Misztal I, Legarra A
1Department of Animal and Dairy Science,University of Georgia,Athens,GA 30602,USA.
2UMR1388 GenePhySE,INRA,Castanet Tolosan,31326,France.
Animal. 2017 May;11(5):731-736. doi: 10.1017/S1751731116002366. Epub 2016 Nov 21.
The purpose of this study is review and evaluation of computing methods used in genomic selection for animal breeding. Commonly used models include SNP BLUP with extensions (BayesA, etc), genomic BLUP (GBLUP) and single-step GBLUP (ssGBLUP). These models are applied for genomewide association studies (GWAS), genomic prediction and parameter estimation. Solving methods include finite Cholesky decomposition possibly with a sparse implementation, and iterative Gauss-Seidel (GS) or preconditioned conjugate gradient (PCG), the last two methods possibly with iteration on data. Details are provided that can drastically decrease some computations. For SNP BLUP especially with sampling and large number of SNP, the only choice is GS with iteration on data and adjustment of residuals. If only solutions are required, PCG by iteration on data is a clear choice. A genomic relationship matrix (GRM) has limited dimensionality due to small effective population size, resulting in infinite number of generalized inverses of GRM for large genotyped populations. A specific inverse called APY requires only a small fraction of GRM, is sparse and can be computed and stored at a low cost for millions of animals.

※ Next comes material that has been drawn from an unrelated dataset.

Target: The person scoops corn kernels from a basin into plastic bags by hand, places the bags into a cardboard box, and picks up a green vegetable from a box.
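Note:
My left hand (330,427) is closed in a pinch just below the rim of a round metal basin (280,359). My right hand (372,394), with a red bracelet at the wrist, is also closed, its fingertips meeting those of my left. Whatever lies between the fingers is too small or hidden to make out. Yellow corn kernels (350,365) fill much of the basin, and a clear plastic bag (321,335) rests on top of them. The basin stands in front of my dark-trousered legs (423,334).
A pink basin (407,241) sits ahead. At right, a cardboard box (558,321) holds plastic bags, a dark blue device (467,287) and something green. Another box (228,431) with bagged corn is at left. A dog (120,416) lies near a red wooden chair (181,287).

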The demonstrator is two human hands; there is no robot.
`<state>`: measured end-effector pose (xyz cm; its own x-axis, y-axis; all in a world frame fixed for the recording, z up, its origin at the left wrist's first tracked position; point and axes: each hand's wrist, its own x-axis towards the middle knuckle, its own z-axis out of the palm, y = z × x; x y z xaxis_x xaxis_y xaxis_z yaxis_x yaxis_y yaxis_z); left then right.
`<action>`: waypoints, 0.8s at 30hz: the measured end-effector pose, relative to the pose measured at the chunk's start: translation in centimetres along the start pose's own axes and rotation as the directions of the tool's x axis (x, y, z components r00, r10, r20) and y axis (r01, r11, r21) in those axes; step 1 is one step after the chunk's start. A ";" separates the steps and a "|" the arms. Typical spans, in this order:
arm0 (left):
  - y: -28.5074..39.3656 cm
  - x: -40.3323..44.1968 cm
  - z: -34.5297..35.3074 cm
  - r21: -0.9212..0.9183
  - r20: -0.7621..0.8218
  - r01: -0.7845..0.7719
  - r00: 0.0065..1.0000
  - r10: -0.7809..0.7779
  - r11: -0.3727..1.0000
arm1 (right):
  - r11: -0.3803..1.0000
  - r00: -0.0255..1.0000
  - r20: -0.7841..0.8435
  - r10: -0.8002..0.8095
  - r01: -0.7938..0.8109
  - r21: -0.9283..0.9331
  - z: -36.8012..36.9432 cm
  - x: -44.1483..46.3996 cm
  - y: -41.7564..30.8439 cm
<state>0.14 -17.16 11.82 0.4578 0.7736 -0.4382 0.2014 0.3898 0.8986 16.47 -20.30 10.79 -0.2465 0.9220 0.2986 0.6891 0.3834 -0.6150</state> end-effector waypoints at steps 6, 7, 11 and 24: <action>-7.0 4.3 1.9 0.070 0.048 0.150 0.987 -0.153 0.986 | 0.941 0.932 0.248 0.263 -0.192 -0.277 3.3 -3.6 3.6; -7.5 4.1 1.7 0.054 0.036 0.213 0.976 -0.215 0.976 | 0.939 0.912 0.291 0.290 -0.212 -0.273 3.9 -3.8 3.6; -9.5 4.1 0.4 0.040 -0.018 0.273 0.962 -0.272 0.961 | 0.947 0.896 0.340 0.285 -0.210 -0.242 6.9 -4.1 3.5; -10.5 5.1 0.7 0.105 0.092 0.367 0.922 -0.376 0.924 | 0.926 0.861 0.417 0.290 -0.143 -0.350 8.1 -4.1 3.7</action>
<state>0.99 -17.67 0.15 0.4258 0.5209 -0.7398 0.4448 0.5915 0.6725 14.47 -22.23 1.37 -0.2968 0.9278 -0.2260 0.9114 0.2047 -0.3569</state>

With APY inverse and PCG iteration, GBLUP and ssGBLUP can be applied to any population. Both tools can be applied to GWAS. When the system of equations is sparse but contains dense blocks, a recently developed package for sparse Cholesky decomposition and sparse inversion called YAMS has greatly improved performance over packages where such blocks were treated as sparse. With YAMS, GREML and possibly single-step GREML can be applied to populations with >50 000 genotyped animals. From a computational perspective, genomic selection is becoming a mature methodology.
本研究的目的是回顾和评估用于动物育种基因组选择的计算方法。常用模型包括扩展的单核苷酸多态性最佳线性无偏预测(SNP BLUP,如贝叶斯A等)、基因组最佳线性无偏预测(GBLUP)和单步基因组最佳线性无偏预测(ssGBLUP)。这些模型应用于全基因组关联研究(GWAS)、基因组预测和参数估计。求解方法包括可能采用稀疏实现的有限乔列斯基分解,以及迭代高斯-赛德尔(GS)或预处理共轭梯度(PCG),后两种方法可能对数据进行迭代。文中提供了一些细节,可大幅减少某些计算量。对于SNP BLUP,尤其是在抽样和大量单核苷酸多态性的情况下,唯一的选择是对数据进行迭代并调整残差的GS方法。如果只需要解,对数据进行迭代的PCG是一个明确的选择。由于有效种群规模较小,基因组关系矩阵(GRM)的维度有限,导致对于大型基因型群体,GRM有无数个广义逆矩阵。一种称为APY的特定逆矩阵只需要GRM的一小部分,是稀疏的,并且可以以低成本为数百万只动物进行计算和存储。使用APY逆矩阵和PCG迭代,GBLUP和ssGBLUP可应用于任何群体。这两种工具都可应用于GWAS。当方程组稀疏但包含密集块时,最近开发的一个用于稀疏乔列斯基分解和稀疏求逆的软件包YAMS,其性能比将此类块视为稀疏的软件包有了很大提高。使用YAMS,基因组限制最大似然法(GREML)以及可能的单步GREML可应用于基因型动物超过50000只的群体。从计算角度来看,基因组选择正成为一种成熟的方法。